The original feature of this case report is to describe the first case, to our knowledge, of a breast mass and chylothorax in a patient with paracoccidioidomycosis. Firstly, a breast mass may be the manifestation of breast cancer, a very important cancer in women. However, a breast mass may also be related to benign diseases, such as fibroadenoma, fat necrosis, tuberculosis, actinomycosis, sparganosis, sarcoidosis, granulomatosis with polyangiitis and idiopathic granulomatous mastitis9,10. Consequently, the inclusion of paracoccidioidomycosis in the differential diagnosis of breast masses is very important, because a high clinical suspicion (especially in endemic areas) may allow the correct diagnosis and treatment of this mycosis, preventing an unnecessary mastectomy.

Secondly, chylothorax classically manifests as a milky white pleural fluid. However, it may also appear as a turbid fluid. Consequently, to correctly diagnose chylothorax, it is fundamental to measure the triglyceride levels in suspected pleural effusions, such as milky or serous pleural fluids from prolonged pleural drainage after thoracic surgery or chest trauma, or when concomitant mediastinal lymphadenomegaly, granulomatous diseases, lymphangioleiomyomatosis, cirrhosis, thyroid goiter, or thoracic aortic aneurysm are present. If the triglyceride level in the pleural fluid is > 110 mg/dL, then the diagnosis of chylothorax is defined. Additionally, chylothorax is divided into traumatic and nontraumatic causes. The nontraumatic group is represented mainly by cancer (hematological malignancies and metastatic solid cancers), as well as granulomatous diseases (sarcoidosis, tuberculosis, histoplasmosis). In this report we describe the first case of chylothorax in paracoccidioidomycosis. This finding is very important, considering: 1- the significant prevalence of paracoccidioidomycosis in Latin America, 2- the fact that chylothorax is considered "idiopathic" in up to 10% of cases11. Consequently, paracoccidioidomycosis-related chylous pleural effusions may be underdiagnosed, impairing the prognosis of patients.

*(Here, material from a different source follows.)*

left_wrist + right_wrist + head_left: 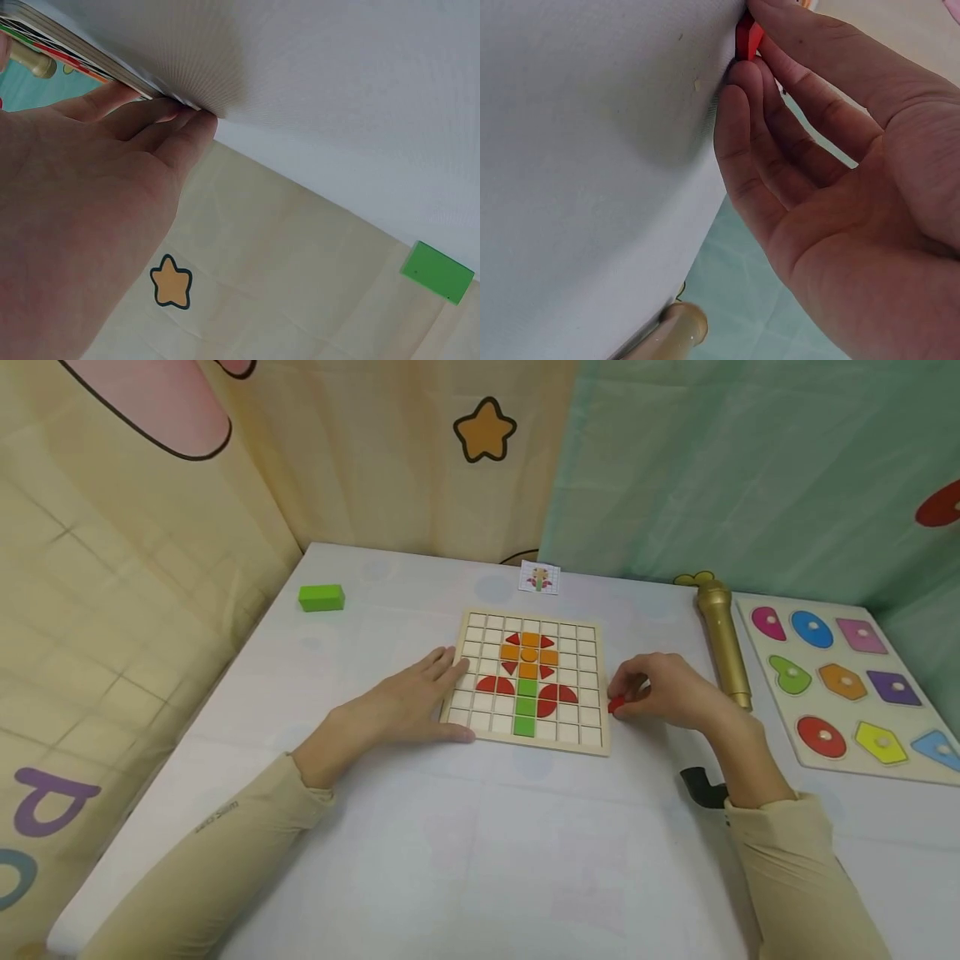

Additionally, it is important to discuss the possible mechanisms involved in the development of a chylous pleural effusion in our patient. In other infectious granulomatous diseases, such as tuberculosis, chylothorax formation occurs through intrathoracic lymphadenitis12. In addition, intrathoracic lymphadenomegaly may obstruct the thoracic duct, leading to fluid extravasations into the pleural cavity. We believe that these physiopathological mechanisms are present in our case, based on the observed generalized, necrotic lymph node enlargement.

Finally, it is important to discuss on the gender distribution of paracoccidioidomycosis. In adults, this mycosis presents a male to female rate of 13:1 up to 100:14,6,13. This huge difference in gender distribution may be attributed to beta-estradiol, considering that this discrepancy is not present in patients before puberty, and that the female hormone may inhibit the transformation of mycelium to yeast, and also affect the growth/reproduction of yeasts6,13-15. These facts emphasize the rarity and importance of our case, which describes a woman with a unique clinical presentation related to paracoccidioidomycosis.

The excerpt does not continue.